**ACTION ITEM**
Omitting all images, set down every line below exactly as it appears.
[Start of section]
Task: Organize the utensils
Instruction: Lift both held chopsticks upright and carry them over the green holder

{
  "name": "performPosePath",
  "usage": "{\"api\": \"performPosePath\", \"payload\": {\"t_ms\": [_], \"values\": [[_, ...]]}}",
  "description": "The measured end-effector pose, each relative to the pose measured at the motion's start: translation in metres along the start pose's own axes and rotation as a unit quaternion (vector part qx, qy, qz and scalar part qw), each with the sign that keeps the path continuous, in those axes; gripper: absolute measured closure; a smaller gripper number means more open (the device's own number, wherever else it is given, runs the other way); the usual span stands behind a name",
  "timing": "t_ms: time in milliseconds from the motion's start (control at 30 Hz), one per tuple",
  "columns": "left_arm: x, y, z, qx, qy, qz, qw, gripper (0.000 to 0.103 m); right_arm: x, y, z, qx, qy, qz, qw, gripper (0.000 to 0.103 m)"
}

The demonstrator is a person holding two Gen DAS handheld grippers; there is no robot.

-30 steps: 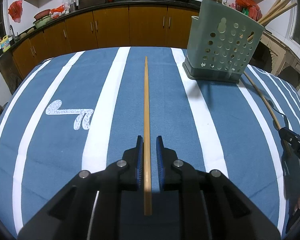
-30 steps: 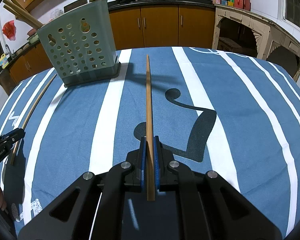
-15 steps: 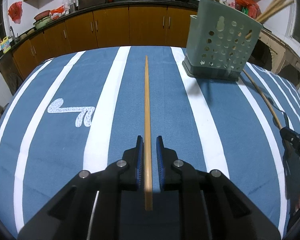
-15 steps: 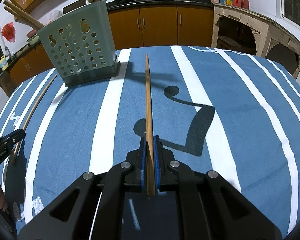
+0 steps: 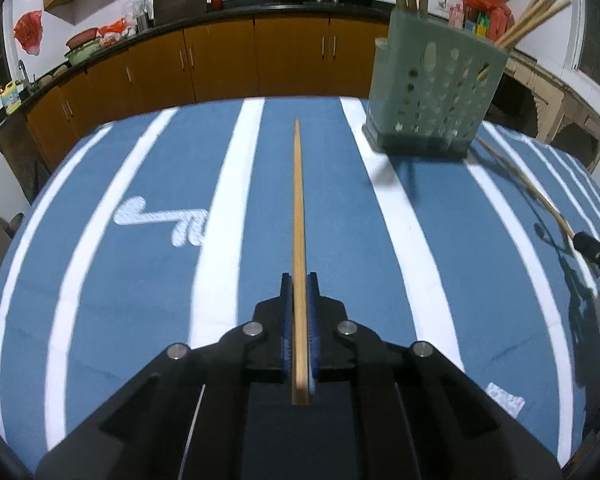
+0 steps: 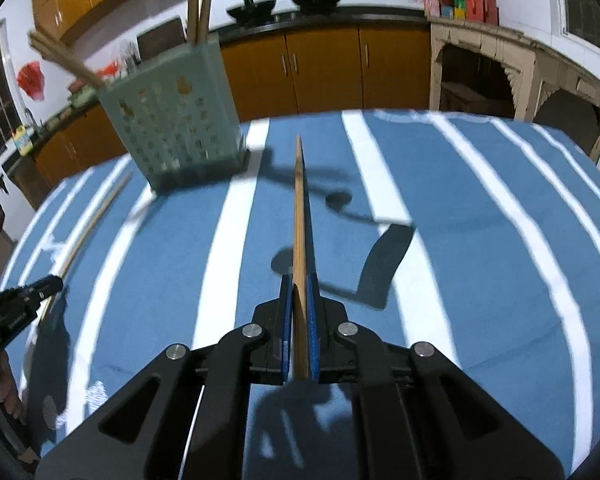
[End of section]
**THE ANSWER**
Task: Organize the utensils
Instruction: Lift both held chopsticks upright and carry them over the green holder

{
  "name": "performPosePath",
  "usage": "{\"api\": \"performPosePath\", \"payload\": {\"t_ms\": [_], \"values\": [[_, ...]]}}",
  "description": "The measured end-effector pose, each relative to the pose measured at the motion's start: translation in metres along the start pose's own axes and rotation as a unit quaternion (vector part qx, qy, qz and scalar part qw), each with the sign that keeps the path continuous, in those axes; gripper: absolute measured closure; a smaller gripper number means more open (the device's own number, wherever else it is given, runs the other way); the usual span stands behind a name",
  "timing": "t_ms: time in milliseconds from the motion's start (control at 30 Hz), one per tuple",
  "columns": "left_arm: x, y, z, qx, qy, qz, qw, gripper (0.000 to 0.103 m); right_arm: x, y, z, qx, qy, qz, qw, gripper (0.000 to 0.103 m)"
}

The demonstrator is a person holding two Gen DAS handheld grippers; there is no robot.

-30 steps: 
-30 steps: 
-15 steps: 
-15 steps: 
+0 steps: 
+0 steps: 

No further output is required for this exercise.